Here is a speech from the man who Coach Knight wrote was, "one of my smartest invitations." The man's name was Janos Starker, who is acclaimed world wide as the "king of cellists" and was a professor at the Indian School of Music.

This speech encompasses everything that anyone who wants to be great at something needs to know and understand.  After reading this ask yourself, "Where am I choosing not to strive for excellence in my sport or my profession and am I happy with being a dilettante? 


      "I started playing cello when I was six. At that time, I didn't choose it.  My mother did. Eventually, three years later, I realized, first of all, it was something that I loved.  I realized that I couldn't go through a day without thinking, doing, making music.  This is one of the basic principles that I state:  that anyone who can go through a day without wanting to be with music or hear music or make music is not supposed to be a musician.

    I believe that to be valid for every single profession.  If you can go through a day without wanting it or thinking it or living with professionalism in the profession that you are in,
you are not supposed to be in it.

    It wasn't important to me as a boy, nor did it ever become important to me, to be recognized as No. 1 or No. 2, because it is a nonsensical listing.  Always, I tried to do the maximum with what nature gave me.  What is necessary in my profession is no different from yours. 
   
    I forgot everything else in the world.   There was no music, no parents, no girlfriends, nothing but concentrating on the game. 

  This seems to be the problem, looking at all my students, in the studying process: 
to have the willpower, the ability to concentrate.  When I go on stage nothing exists but that piece of music that I'm playing or that objective which I set for myself. 

  Discipline means concentration, and concentration means discipline. 
Discipline means that you have a routine that you follow with total conviction of priority.  Is the priority to win alone, or to do the best one can do?  We must have total conviction that we want to do it, not just when the chips are down but at all possible times.  The practice is just as important as the moment when you are in front of everybody.

    The only difference in our professions is that when the game is over, the score sort of unquestionably shows whether you succeeded or not.  That's a little bit different for us.

    But the self-respect is no different.  Whether the audience cheers or not, it does not mean anything.  If i know that I have done well, whether they like it or not is not important.  Did I do the best I could under the circumstances, with total concentration and dedication to the cause of the moment? 

    Discipline means to learn everything that helps to the maximum performance.

  Where is the parallel, the musical parallel to basketball?

   For a lifetime, we develop skills, so as to find the proper note.  That's why you train for a lifetime, to find the basket. 

    As a cellist, when you are six years of age, eight, twelve, you have to practice three to four hours a day just to obtain the basic skills and the strength in your hand and your arms and muscles, because you need considerable muscle power.  We are hitting strings with the fingers sometimes at the speed of two thousand notes per minute. 
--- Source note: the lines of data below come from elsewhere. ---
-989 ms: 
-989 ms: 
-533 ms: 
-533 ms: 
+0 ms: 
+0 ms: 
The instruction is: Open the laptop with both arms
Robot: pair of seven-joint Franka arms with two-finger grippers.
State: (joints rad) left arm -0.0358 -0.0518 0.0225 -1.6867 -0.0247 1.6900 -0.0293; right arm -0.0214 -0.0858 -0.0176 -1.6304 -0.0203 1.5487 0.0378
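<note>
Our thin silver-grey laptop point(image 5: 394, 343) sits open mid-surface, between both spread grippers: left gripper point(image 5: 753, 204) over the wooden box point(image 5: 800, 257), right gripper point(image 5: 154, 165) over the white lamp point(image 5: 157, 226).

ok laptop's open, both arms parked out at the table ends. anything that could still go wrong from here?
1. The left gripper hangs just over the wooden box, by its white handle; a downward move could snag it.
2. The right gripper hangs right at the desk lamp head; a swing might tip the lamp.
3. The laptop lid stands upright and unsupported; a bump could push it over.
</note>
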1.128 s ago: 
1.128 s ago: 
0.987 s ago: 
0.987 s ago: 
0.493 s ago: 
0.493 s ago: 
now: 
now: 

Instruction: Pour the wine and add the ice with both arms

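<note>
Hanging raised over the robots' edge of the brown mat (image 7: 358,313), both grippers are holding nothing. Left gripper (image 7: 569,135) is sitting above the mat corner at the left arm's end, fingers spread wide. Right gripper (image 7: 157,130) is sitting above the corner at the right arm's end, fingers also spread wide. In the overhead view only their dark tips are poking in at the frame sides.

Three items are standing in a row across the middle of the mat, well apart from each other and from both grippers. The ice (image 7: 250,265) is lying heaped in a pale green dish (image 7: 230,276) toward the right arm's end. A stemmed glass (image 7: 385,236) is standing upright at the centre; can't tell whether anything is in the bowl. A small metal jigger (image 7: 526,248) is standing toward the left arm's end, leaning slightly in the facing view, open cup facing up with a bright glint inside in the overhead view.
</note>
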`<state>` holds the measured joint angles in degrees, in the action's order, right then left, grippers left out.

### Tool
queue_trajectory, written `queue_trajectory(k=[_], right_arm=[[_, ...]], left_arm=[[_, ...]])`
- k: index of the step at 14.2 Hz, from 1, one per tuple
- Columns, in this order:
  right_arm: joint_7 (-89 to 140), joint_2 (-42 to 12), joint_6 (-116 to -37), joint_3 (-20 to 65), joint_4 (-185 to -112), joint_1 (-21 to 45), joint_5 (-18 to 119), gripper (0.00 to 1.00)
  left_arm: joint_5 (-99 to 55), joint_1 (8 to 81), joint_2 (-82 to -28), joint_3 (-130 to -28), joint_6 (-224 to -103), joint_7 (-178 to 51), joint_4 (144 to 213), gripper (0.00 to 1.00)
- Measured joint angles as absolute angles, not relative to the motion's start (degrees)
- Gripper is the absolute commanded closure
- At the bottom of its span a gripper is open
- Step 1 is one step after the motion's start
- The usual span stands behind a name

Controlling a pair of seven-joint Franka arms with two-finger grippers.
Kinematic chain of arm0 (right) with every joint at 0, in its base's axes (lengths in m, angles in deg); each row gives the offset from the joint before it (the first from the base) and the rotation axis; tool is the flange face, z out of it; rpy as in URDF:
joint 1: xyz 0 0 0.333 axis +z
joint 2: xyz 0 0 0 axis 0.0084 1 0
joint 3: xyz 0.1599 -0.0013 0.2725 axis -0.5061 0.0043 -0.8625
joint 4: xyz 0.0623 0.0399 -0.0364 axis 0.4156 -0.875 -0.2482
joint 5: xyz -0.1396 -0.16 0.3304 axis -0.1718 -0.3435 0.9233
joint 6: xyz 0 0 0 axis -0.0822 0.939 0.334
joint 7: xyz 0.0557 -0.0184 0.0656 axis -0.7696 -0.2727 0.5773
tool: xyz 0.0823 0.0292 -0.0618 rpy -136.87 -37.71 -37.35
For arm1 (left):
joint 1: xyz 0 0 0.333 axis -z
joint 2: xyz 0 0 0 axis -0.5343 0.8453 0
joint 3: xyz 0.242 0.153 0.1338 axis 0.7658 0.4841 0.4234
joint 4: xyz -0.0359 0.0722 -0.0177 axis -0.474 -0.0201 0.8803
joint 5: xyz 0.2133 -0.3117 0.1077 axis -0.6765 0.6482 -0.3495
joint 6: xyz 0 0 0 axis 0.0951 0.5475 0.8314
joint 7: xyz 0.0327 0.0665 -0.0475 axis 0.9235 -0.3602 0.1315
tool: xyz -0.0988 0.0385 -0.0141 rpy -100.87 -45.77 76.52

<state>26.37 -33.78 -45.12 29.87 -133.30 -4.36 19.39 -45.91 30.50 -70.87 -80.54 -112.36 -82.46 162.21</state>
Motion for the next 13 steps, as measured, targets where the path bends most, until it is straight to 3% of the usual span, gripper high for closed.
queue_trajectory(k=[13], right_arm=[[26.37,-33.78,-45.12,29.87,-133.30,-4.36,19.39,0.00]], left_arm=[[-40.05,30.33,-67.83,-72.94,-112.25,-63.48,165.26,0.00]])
    There are people who can shoot successfully eight times out of ten in practice.  To improve on the percentage, you must consciously know what part of the body functions how.  This requires the thinking process. 
It doesn't mean just that you are following instructions of the coach.  Eventually you must use your own brain:  Why does it work?  Why is the coach right?

   
Until the individual discovers it for himself, it is never going to result in consistency.

   The word consistency is the key.  You have to do everything that we mean when we speak of professionalism.  I'm not talking about being paid for something when we speak of professionalism. 
The professional is the one who is consistent at a higher level than anybody else.  And anybody else is called a dilettante.  Dilettantes can sometimes succeed in doing things marvelously well.  Sometimes.  But they are not consistent.

  I spent a lifetime trying to understand the underlying basic principles that make it possible for someone to use the body, arms, and then the head.  I find that the underlying principles are the same.  When I watch you guys, sometimes I notice that artistry and grace are involved, and the fluency of motions that we are doing in music.  How to improve it and to make it consistent is what we are all trying to do in every field. 
That's where the brain process, analysis, and the total dedication, total priority for the game, in preparation as well as while it is in progress, and the discipline that is required.